Activity: Send back the data below exactly. Drop every picture.

+++ Dataset content

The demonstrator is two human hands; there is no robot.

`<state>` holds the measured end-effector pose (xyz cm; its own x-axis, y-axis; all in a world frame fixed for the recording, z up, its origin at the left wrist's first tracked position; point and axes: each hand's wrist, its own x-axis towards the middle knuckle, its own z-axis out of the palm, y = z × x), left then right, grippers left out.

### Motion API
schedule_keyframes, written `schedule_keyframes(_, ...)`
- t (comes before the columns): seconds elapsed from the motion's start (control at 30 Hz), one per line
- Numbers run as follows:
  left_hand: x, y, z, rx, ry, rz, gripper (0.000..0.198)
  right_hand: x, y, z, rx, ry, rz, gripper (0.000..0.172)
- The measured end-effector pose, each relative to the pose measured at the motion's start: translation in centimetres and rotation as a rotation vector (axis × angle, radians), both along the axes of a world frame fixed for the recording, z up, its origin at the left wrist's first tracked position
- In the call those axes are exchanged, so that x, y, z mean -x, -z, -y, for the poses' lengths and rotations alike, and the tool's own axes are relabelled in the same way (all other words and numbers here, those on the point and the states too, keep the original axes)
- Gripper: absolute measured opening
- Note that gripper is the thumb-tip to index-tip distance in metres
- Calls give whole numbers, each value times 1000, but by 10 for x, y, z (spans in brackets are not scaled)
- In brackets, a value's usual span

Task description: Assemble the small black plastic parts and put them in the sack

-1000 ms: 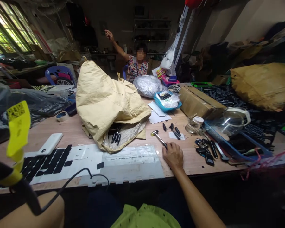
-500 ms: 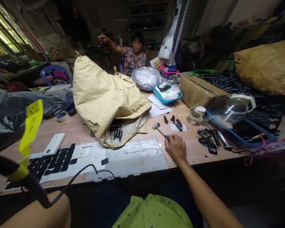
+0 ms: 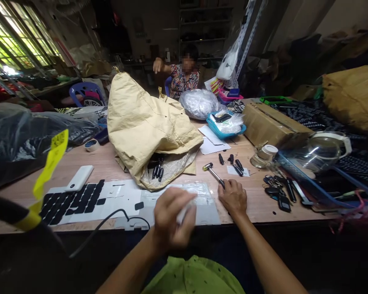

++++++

Answer to the exercise:
The demonstrator is two human hands; there is no robot.

`<state>` holds the measured end-effector pose (xyz cm; its own x-axis, y-axis; all in a world frame fixed for the recording, z up, its origin at the left wrist's first tracked position; point and axes: each hand's wrist, its own x-axis towards the middle knuckle, its own z-axis out of the palm, y = z × x), left then right, grippers left out.

### Motion API
schedule_keyframes, written `schedule_keyframes(_, ...)`
- t (comes before the columns): seconds elapsed from the motion's start (control at 30 Hz), one per line
- Numbers run as follows:
  left_hand: x, y, z, rx, ry, rz, gripper (0.000..0.198)
  right_hand: x, y, z, rx, ry, rz, gripper (0.000..0.172)
- The measured end-effector pose, each relative to the pose measured at the motion's start: translation in centimetres and rotation as a rotation vector (axis × angle, radians), both along the axes of a world frame fixed for the recording, z up, its origin at the left wrist's first tracked position
- In the call those axes are exchanged, so that x, y, z mean -x, -z, -y, for the poses' lengths and rotations alike, and the tool's own axes are relabelled in the same way (all other words and numbers here, those on the point and the states too, keep the original axes)
- Gripper: absolute measured opening
- Note that gripper is the thumb-tip to index-tip distance in metres
- Calls give whole numbers, each value times 1000, but by 10 for x, y, z (spans in brackets are not scaled)
- In brackets, a value's usual span

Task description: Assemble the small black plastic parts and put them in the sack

-1000 ms: 
-500 ms: 
+0 ms: 

The exercise ends with this answer.